Questions fréquentes

Un CDD peut-il être rompu avant son terme ?

Oui, mais les cas sont très limités. La rupture anticipée d’un CDD est possible en cas d’accord écrit entre l’employeur et le salarié, de faute grave, de force majeure, ou si le salarié trouve un CDI ailleurs. En dehors de ces situations, la partie qui rompt le contrat de manière unilatérale doit indemniser l’autre : l’employeur verse les salaires restants dus, le salarié rembourse le préjudice subi.

Quelle est la différence entre un CDD et un CDI en termes de protection ?

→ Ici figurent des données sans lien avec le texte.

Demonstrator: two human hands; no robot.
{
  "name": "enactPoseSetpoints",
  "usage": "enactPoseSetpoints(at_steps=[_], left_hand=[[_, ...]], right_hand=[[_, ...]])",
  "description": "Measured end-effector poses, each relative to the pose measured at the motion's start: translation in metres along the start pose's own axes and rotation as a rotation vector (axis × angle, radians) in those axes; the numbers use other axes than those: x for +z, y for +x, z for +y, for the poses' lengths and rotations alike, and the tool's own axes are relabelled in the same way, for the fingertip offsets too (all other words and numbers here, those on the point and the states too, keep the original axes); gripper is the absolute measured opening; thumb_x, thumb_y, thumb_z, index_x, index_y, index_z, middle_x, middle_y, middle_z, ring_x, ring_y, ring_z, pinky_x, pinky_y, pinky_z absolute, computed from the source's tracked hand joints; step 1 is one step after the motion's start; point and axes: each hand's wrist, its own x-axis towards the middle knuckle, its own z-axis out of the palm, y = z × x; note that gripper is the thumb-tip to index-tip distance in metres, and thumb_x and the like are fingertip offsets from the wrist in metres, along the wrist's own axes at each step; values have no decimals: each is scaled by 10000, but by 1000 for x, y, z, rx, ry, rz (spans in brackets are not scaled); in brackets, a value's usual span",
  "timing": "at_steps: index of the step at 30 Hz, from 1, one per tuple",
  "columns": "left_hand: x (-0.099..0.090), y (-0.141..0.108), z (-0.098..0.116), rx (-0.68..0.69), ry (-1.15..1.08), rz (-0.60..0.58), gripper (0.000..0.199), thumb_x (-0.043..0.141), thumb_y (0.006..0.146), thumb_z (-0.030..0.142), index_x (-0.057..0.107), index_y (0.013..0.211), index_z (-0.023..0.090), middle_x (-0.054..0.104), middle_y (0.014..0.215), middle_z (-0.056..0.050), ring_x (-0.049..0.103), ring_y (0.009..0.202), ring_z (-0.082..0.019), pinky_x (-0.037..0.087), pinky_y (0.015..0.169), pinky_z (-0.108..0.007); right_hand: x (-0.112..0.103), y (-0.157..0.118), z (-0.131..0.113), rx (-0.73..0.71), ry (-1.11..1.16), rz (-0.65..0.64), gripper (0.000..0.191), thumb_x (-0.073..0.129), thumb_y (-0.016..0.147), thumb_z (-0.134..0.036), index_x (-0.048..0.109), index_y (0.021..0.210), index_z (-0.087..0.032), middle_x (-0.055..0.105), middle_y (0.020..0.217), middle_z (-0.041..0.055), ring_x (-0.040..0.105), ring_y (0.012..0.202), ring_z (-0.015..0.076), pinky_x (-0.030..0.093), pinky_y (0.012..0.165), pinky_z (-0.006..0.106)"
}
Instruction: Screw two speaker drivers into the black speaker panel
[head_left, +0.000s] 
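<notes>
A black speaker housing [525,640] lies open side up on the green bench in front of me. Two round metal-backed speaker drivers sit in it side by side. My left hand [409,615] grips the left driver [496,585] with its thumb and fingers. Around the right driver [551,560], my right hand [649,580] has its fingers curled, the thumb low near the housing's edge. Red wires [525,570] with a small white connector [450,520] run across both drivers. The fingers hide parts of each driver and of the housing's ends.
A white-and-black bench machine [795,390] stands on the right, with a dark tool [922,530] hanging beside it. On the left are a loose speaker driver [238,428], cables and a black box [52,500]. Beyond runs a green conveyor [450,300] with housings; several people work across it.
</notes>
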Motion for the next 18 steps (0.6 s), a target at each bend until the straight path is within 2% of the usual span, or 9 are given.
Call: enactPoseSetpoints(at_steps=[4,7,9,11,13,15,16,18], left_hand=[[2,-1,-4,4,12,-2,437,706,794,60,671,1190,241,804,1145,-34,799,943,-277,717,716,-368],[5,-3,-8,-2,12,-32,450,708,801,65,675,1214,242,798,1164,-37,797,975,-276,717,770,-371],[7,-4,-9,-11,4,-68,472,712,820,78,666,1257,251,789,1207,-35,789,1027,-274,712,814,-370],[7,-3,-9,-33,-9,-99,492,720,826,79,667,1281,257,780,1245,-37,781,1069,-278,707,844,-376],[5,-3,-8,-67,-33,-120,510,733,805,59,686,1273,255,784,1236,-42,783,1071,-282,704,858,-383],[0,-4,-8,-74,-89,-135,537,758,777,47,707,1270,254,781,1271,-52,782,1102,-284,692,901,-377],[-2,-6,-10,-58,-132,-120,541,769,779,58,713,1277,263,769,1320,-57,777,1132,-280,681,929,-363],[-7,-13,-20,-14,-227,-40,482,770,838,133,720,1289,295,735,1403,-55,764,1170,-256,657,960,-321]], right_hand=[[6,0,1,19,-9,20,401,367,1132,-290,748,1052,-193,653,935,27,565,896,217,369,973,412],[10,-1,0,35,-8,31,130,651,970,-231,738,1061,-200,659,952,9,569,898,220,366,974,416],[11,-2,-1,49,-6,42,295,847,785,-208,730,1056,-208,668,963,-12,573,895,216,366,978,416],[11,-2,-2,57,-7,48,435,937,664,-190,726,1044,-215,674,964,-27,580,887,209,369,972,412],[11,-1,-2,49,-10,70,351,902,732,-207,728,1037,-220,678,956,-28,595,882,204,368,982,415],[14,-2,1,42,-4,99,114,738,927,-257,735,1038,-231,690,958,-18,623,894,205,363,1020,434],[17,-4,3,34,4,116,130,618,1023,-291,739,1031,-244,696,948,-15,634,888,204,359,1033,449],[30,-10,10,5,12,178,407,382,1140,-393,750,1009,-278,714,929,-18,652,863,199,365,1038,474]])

Le CDI offre une protection nettement plus forte : l’employeur doit justifier tout licenciement par une cause réelle et sérieuse, respecter un préavis et verser une indemnité légale de licenciement (après 8 mois d’ancienneté). Le CDD prend fin automatiquement sans ces formalités. En revanche, pendant la durée du CDD, le salarié bénéficie des mêmes droits collectifs que les salariés en CDI.

Un CDD peut-il être transformé en CDI ?

Oui, à tout moment d’un commun accord. L’employeur peut aussi proposer un CDI à la fin du CDD — dans ce cas, le salarié perd son droit à l’indemnité de précarité s’il refuse sans motif légitime. Par ailleurs, si le salarié continue à travailler après le terme du CDD sans qu’un nouveau contrat soit signé, le contrat est automatiquement requalifié en CDI.

Combien de CDD un employeur peut-il conclure sur un même poste ?

La loi n’interdit pas de recourir à plusieurs CDD successifs sur un même poste, à condition de respecter le délai de carence entre chaque contrat et de maintenir un motif valable. Multiplier les CDD pour éviter d’embaucher en CDI sur un poste permanent est illégal et constitue le principal motif de requalification devant les prud’hommes.

Le salarié en CDD a-t-il droit aux congés payés ?

Oui, le salarié en CDD acquiert des congés payés dans les mêmes conditions qu’un salarié en CDI : 2,5 jours ouvrables par mois de travail effectif. S’il n’a pas pu les prendre avant la fin du contrat, il reçoit une indemnité compensatrice de congés payés, versée avec le solde de tout compte.